Exercise directions: In the listing below, find each line with the string "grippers" and report it.

Material for the task:
_____

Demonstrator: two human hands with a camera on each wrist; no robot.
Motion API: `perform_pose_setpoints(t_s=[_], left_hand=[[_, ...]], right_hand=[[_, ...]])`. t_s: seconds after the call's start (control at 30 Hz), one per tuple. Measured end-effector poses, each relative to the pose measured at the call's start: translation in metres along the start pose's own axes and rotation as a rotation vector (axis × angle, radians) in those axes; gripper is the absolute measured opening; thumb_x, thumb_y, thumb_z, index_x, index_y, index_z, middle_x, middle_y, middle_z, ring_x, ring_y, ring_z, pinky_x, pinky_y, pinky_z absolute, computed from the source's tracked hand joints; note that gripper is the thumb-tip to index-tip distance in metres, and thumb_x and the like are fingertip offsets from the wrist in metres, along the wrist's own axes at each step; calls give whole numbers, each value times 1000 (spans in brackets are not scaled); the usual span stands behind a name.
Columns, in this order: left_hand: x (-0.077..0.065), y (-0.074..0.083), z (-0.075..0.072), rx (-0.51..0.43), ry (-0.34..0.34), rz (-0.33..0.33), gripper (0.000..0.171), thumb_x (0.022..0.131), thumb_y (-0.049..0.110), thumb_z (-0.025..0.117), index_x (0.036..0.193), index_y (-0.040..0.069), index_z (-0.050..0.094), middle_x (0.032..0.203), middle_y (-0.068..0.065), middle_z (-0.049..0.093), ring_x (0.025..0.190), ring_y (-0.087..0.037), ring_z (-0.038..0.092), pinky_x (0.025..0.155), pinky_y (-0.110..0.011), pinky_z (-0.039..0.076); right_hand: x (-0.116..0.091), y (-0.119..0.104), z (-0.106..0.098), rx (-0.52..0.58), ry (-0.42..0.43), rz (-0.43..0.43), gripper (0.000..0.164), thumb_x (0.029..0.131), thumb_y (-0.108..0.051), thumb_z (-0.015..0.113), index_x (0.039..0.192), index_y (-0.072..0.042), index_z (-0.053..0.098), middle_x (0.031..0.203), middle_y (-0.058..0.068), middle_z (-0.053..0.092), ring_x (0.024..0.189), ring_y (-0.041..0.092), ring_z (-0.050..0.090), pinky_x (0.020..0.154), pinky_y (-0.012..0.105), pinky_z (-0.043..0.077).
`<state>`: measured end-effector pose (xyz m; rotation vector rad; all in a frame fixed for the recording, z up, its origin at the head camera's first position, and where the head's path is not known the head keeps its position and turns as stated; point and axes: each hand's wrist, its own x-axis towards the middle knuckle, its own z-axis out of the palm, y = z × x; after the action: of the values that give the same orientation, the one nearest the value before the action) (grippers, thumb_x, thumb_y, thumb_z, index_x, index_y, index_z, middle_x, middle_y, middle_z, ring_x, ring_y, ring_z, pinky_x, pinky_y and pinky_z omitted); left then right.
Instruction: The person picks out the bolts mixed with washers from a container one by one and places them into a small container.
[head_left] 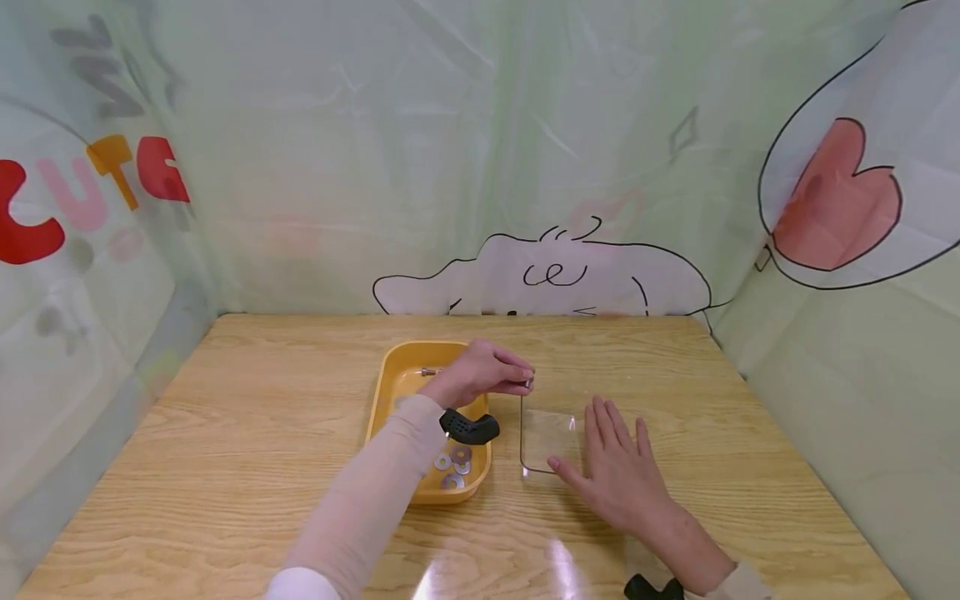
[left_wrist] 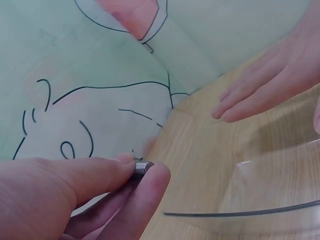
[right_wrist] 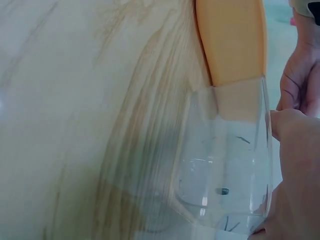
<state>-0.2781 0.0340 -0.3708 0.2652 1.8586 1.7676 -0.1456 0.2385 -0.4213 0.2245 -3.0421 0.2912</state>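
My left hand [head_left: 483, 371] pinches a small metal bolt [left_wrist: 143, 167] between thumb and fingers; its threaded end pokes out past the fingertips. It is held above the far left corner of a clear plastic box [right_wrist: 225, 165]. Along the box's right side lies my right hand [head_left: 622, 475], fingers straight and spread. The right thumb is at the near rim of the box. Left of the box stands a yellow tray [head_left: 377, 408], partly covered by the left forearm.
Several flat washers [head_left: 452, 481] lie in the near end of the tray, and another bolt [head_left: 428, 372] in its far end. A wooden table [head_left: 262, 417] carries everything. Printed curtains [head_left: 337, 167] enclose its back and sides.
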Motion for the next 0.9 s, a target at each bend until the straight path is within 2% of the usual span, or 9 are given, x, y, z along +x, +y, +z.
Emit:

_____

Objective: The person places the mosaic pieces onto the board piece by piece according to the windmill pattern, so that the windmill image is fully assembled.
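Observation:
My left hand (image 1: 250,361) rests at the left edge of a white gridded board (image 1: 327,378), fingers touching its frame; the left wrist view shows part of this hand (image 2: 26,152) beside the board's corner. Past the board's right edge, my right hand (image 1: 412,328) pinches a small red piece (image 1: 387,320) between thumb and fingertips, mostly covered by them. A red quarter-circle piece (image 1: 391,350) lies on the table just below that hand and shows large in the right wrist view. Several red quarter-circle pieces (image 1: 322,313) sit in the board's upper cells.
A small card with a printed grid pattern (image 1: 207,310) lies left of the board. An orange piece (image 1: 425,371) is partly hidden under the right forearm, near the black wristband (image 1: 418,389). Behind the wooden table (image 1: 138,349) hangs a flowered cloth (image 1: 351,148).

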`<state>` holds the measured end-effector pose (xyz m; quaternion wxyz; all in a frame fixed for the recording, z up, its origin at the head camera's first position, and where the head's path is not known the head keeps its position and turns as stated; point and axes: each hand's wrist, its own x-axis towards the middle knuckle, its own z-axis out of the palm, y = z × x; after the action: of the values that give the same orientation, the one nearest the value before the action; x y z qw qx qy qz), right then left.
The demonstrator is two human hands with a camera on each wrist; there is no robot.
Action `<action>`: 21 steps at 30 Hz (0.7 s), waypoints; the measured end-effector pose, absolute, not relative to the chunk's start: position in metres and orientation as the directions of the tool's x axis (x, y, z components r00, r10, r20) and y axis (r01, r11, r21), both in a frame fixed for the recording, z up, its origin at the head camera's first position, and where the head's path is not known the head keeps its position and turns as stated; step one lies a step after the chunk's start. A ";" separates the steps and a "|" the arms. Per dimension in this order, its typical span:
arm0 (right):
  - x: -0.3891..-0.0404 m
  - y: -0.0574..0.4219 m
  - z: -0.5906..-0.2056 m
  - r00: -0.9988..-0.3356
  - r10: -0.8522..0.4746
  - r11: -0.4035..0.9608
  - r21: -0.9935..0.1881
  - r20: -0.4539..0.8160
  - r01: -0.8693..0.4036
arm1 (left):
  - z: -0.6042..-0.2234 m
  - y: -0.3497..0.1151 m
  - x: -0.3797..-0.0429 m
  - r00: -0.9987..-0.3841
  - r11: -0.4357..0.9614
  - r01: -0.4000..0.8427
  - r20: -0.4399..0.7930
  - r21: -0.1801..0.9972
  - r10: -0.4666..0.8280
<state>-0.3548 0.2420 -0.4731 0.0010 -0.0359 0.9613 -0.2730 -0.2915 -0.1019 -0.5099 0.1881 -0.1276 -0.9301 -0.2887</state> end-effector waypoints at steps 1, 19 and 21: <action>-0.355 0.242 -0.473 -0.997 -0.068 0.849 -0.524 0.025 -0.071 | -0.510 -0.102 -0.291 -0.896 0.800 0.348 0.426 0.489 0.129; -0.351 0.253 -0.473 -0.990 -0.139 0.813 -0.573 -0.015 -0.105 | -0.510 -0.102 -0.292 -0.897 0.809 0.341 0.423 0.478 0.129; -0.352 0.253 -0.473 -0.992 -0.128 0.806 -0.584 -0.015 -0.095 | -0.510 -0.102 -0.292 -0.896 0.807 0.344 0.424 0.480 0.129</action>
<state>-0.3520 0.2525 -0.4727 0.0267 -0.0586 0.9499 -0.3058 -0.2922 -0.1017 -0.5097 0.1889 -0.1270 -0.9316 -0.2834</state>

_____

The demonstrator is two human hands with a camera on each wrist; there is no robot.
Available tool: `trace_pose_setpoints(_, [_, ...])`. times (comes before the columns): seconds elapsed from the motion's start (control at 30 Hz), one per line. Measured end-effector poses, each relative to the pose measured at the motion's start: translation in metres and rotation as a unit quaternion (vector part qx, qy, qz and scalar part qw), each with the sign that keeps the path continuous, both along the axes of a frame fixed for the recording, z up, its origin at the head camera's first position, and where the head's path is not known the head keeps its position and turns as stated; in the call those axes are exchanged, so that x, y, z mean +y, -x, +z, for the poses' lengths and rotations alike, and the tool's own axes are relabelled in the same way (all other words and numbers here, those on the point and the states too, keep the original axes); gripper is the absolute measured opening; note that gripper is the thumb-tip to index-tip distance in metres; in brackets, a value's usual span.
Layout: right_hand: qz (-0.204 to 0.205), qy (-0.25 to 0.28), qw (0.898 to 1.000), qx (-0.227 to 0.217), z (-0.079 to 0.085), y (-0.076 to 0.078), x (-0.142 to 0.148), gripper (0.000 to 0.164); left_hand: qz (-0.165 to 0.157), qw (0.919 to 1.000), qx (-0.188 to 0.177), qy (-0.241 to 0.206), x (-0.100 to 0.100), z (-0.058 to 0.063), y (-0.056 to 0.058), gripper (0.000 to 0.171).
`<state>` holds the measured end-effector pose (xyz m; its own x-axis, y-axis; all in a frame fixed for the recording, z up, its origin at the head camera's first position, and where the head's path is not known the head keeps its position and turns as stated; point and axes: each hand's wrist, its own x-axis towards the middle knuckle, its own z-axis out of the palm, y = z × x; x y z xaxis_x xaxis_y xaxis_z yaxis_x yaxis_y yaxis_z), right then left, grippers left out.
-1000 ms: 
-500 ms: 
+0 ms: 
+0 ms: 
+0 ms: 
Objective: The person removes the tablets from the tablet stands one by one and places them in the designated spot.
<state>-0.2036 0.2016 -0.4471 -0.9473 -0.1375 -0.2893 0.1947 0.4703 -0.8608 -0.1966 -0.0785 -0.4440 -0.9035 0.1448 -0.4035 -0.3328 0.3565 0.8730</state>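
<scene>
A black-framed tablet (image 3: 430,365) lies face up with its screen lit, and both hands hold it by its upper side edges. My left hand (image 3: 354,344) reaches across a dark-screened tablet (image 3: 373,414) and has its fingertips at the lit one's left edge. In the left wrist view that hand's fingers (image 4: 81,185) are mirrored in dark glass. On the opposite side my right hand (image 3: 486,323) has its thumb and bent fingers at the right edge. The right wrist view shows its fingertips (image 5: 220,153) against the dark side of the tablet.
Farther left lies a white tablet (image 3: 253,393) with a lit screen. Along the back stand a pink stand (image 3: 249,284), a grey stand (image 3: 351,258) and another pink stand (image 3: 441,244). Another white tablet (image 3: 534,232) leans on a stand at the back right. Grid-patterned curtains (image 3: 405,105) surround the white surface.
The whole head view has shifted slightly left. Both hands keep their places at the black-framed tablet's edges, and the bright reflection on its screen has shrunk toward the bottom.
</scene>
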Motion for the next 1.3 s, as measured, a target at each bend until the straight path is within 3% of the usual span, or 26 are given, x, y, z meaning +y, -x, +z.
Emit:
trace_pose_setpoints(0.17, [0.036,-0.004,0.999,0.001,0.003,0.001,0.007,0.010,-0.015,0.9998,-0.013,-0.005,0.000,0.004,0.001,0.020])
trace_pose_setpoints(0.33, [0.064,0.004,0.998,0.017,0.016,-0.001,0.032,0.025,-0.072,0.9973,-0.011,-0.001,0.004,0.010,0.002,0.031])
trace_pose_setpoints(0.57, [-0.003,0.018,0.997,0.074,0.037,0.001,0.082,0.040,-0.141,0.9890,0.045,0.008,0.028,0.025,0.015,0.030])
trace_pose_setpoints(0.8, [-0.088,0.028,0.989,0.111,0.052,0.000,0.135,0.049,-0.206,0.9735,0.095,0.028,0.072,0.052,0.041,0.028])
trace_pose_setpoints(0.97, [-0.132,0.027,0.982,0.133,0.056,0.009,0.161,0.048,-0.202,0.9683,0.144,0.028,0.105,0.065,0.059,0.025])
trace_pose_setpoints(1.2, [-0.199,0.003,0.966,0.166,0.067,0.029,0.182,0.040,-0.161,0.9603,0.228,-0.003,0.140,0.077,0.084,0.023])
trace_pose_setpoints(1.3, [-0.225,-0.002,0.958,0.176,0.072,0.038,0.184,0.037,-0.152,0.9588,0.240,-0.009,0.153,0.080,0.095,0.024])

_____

Output of the task:
`<state>`: measured end-effector pose (xyz m; rotation vector rad; all in a frame fixed for the recording, z up, its origin at the head camera's first position, and where the head's path is not known the head keeps its position and turns as stated; point and axes: each hand's wrist, its own x-axis towards the middle knuckle, its own z-axis out of the palm, y = z × x; after the action: of the values that give the same orientation, the one nearest the value before the action) (grippers, thumb_x, thumb_y, thumb_z, index_x, index_y, index_z, middle_x, middle_y, middle_z, ring_x, ring_y, ring_z, pinky_x, pinky_y and pinky_z omitted); left then right.
`<state>` holds the measured end-effector pose (xyz m; its own x-axis, y-axis; all in a frame fixed for the recording, z up, its origin at the head camera's first position, and where the head's path is not known the head keeps its position and turns as stated; point and axes: each hand's wrist, its own x-axis towards the middle knuckle, its own z-axis out of the palm, y = z × x; x y z xaxis_x xaxis_y xaxis_z yaxis_x yaxis_y yaxis_z), right then left, grippers left out.

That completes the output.